PROBLEM TO WORK ON: Copy each line from the entries that the word "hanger" appears in.

Extracted data entries
▬▬▬▬▬▬▬▬▬▬
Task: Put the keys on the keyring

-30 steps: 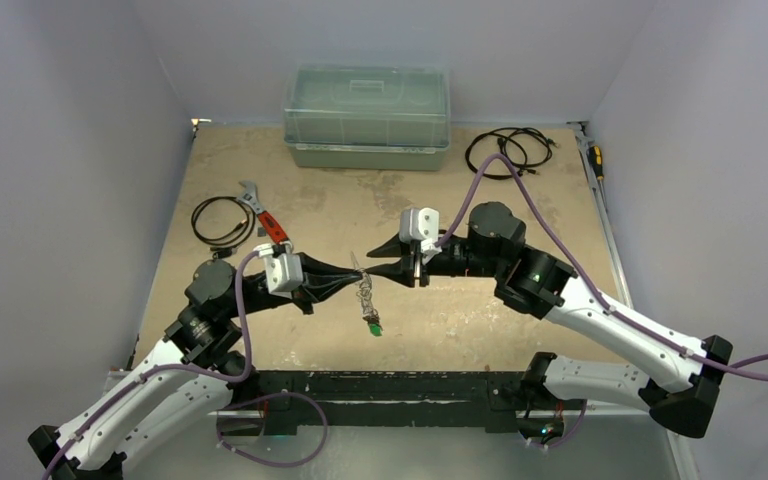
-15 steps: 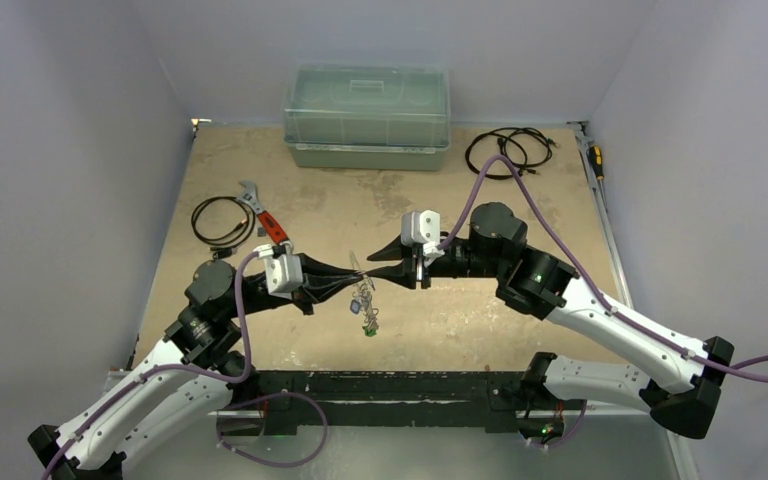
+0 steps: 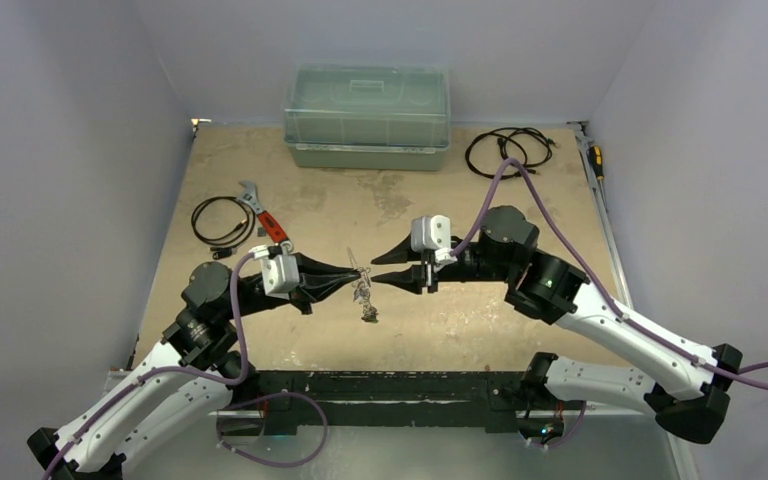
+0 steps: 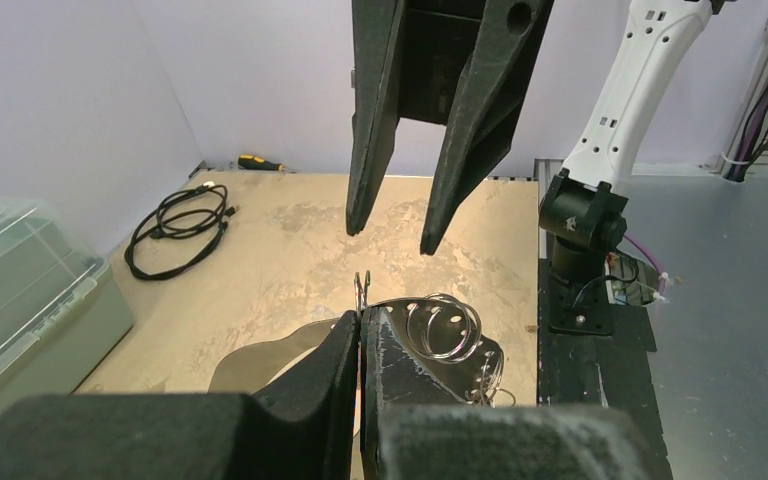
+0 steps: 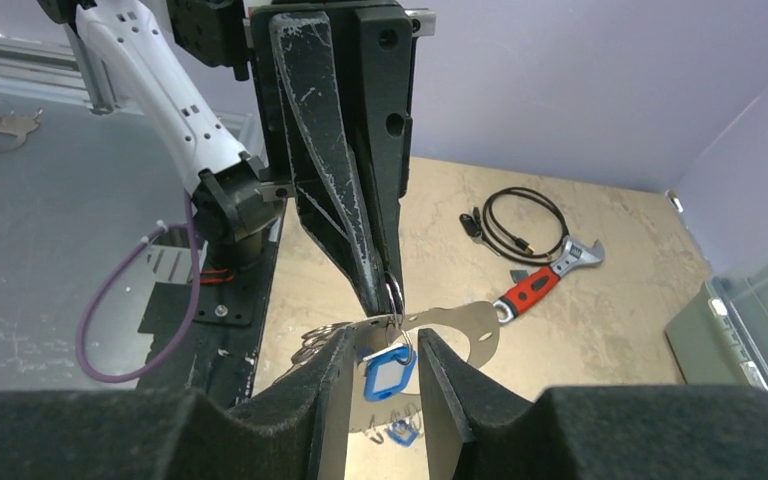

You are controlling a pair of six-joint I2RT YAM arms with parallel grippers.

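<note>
My left gripper (image 3: 356,272) is shut on the keyring (image 5: 465,318), a thin silvery band that it holds above the table's middle. Seen from the left wrist, the band (image 4: 405,304) pokes out past the closed tips (image 4: 362,315). Small wire rings (image 4: 442,325) hang on it. The keys (image 3: 365,298) dangle below in a bunch. One blue tag (image 5: 388,372) hangs from a small ring between the fingers of my right gripper (image 5: 385,340). The fingers stand apart and do not touch it. A second blue tag (image 5: 398,432) shows lower, blurred. The right gripper (image 3: 377,272) faces the left one tip to tip.
A clear plastic box (image 3: 367,115) stands at the back. A red-handled wrench (image 3: 263,215) and a black cable coil (image 3: 220,220) lie at the left. Another cable coil (image 3: 508,150) and a screwdriver (image 3: 595,160) lie at the back right.
My right arm has drawn back a little to the right, away from the left gripper. The hanging keys have swung and hang shorter. The green tag no longer shows.
</note>
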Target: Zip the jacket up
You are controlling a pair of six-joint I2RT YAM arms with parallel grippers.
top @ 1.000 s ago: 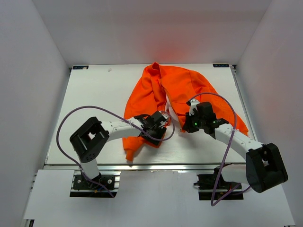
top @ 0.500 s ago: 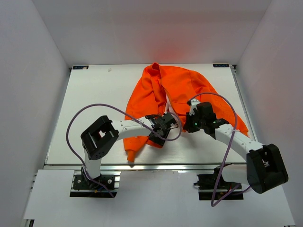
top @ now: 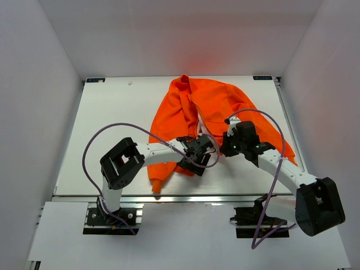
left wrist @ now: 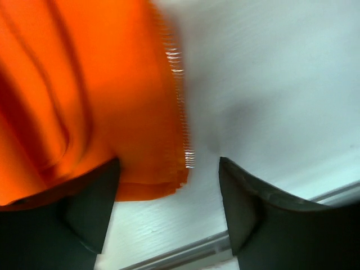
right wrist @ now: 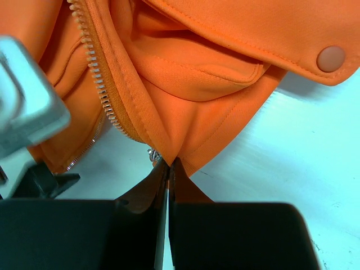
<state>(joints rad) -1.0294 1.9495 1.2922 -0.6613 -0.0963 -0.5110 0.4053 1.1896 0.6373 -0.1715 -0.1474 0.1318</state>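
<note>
White table (top: 112,124), white walls round it. Orange jacket (top: 216,104) lies crumpled on the table's far-right part, front open, hem toward the table's near edge. Right gripper (right wrist: 167,163) is pressed together, pinching the hem right at the foot of the zipper (right wrist: 93,62), near the table's middle. A small metal bit shows beside its tips, maybe the slider, too small to tell. Left gripper (left wrist: 169,185) is spread, nothing pinched. The other front edge with its teeth (left wrist: 179,101) sits between the jaws, close to one finger, just over the table. Handling guess: light, limp cloth that bunches and slides on the smooth table, with no stiffness to push against. Best hold looks like the stitched zipper tape at the hem, both sides, kept taut. The flap with the snap (right wrist: 331,58) would only stretch.
</note>
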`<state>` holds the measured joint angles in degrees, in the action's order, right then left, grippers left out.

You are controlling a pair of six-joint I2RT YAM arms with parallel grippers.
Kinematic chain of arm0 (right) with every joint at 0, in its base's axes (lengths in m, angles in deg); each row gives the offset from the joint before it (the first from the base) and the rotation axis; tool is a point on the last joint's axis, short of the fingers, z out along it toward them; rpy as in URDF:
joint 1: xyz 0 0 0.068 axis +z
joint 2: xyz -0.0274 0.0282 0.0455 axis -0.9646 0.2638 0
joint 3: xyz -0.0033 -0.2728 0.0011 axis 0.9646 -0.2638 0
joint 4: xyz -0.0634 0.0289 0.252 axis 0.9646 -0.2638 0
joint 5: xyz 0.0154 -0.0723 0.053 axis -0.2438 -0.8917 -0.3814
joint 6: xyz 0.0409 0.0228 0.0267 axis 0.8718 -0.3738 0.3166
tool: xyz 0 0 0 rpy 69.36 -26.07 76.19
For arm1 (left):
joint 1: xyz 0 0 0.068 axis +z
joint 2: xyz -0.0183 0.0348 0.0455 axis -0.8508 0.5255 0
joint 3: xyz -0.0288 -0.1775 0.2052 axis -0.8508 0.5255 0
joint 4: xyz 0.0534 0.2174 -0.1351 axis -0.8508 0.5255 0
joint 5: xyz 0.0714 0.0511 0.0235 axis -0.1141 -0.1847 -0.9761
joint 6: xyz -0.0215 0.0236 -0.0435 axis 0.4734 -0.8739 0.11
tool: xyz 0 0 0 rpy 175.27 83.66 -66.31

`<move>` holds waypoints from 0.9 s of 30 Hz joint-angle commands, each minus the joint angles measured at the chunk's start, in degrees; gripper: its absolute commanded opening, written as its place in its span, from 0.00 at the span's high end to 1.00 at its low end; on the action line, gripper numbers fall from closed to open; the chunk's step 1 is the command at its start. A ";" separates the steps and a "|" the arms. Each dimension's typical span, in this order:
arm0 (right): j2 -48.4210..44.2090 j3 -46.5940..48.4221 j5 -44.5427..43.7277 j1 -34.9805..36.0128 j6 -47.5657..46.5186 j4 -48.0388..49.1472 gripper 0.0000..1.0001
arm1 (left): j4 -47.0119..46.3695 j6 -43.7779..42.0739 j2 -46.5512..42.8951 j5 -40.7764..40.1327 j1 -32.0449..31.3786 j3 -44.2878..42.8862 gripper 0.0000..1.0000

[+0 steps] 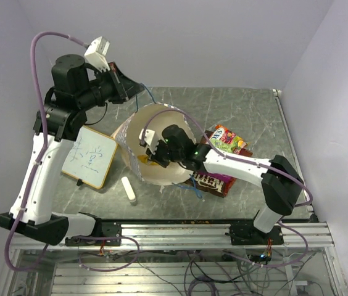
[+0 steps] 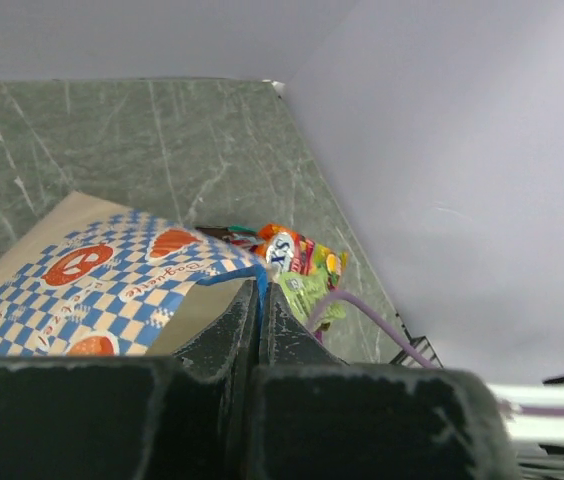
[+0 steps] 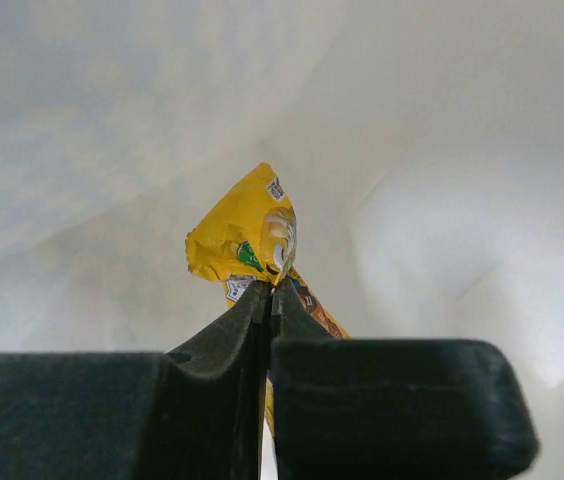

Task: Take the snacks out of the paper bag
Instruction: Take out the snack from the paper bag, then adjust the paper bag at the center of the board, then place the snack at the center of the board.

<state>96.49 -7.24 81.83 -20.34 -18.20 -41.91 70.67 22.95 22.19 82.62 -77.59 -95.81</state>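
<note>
The right gripper point(image 3: 270, 292) has its two black fingers pressed together on the lower edge of a crumpled, glossy yellow packet point(image 3: 245, 232). The packet stands up just beyond the fingertips, in the middle of the right wrist view. Plain cream paper walls surround it on all sides, so both gripper and packet are inside the large cream paper bag point(image 1: 161, 176), whose round mouth opens up toward the top camera near the middle of the table.

The left gripper point(image 2: 262, 295) is raised over the far left rim of the bag. Its fingers are clamped on the thin blue cord handle point(image 2: 230, 274), which runs from the fingertips to the bag's blue-and-white chequered side with red-orange marks. The bag seems to hang tilted from this cord, though the views do not show how much of it rests on the table.

Other snacks lie outside the bag on the grey-green marbled table point(image 1: 254, 111), just to its right. A bright red-orange and green packet point(image 1: 226, 139) sits on the far side, and a flat brown chocolate bag point(image 1: 214, 180) lies nearer, partly under the right arm.

To the left of the bag lies a wood-framed whiteboard point(image 1: 91, 157). A small white cylinder point(image 1: 128, 189) lies near the bag's near left edge.
</note>
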 commanded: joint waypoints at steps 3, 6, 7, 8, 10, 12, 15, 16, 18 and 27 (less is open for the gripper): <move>-5.12 8.95 2.21 1.44 1.04 -2.31 1.00 | 4.16 -0.46 5.61 -4.57 -0.16 -7.18 0.93; -6.82 10.59 0.25 1.45 1.03 -3.20 1.00 | 2.95 -0.09 8.33 -3.01 0.33 -8.49 0.93; -7.39 10.89 -1.20 1.45 1.18 -3.15 1.00 | 2.44 0.08 9.05 -2.75 0.69 -8.76 0.93; -7.95 11.32 -2.84 1.44 1.25 -3.21 1.00 | 1.96 0.30 9.87 -2.34 1.33 -8.94 0.93; -8.81 13.05 -6.26 1.44 1.03 -3.99 1.00 | 0.40 1.26 11.21 -1.09 3.08 -9.19 0.93; -9.35 15.10 -9.82 1.45 0.17 -5.59 1.00 | -1.73 2.46 12.60 0.93 5.31 -8.97 0.93; -10.51 18.19 -13.84 1.44 -1.12 -8.04 1.00 | -4.32 3.89 15.29 2.27 8.72 -9.29 0.93; -11.02 18.99 -15.39 1.42 -1.28 -8.41 1.00 | -5.03 3.98 16.31 2.26 9.49 -9.55 0.93; -12.47 20.67 -18.81 1.37 -1.42 -8.75 1.00 | -6.08 3.54 18.86 2.33 10.94 -10.51 0.93; -19.16 22.06 -36.91 -0.55 -3.16 -14.45 1.00 | -6.61 0.83 27.03 2.93 16.22 -13.75 0.93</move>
<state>80.79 14.55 55.80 -19.44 -20.38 -51.96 65.97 25.29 47.48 84.04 -63.88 -106.24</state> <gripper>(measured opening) 0.010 0.072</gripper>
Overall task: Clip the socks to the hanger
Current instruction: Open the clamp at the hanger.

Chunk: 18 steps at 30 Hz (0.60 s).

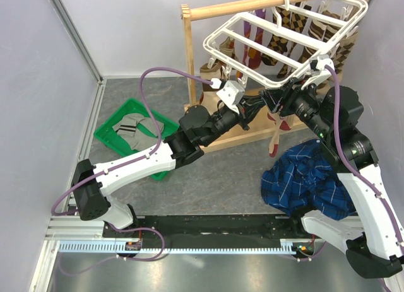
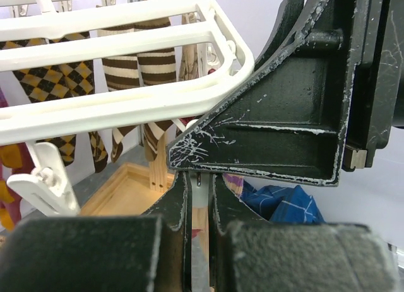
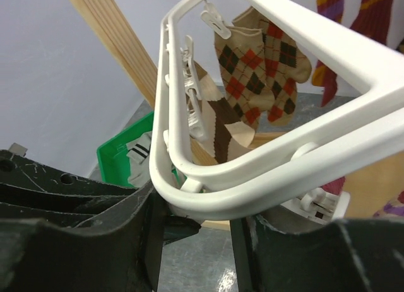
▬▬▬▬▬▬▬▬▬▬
RESULT FOR THIS EXERCISE:
Overall task: Clip the socks to the hanger
Current instruction: Open the clamp at the hanger.

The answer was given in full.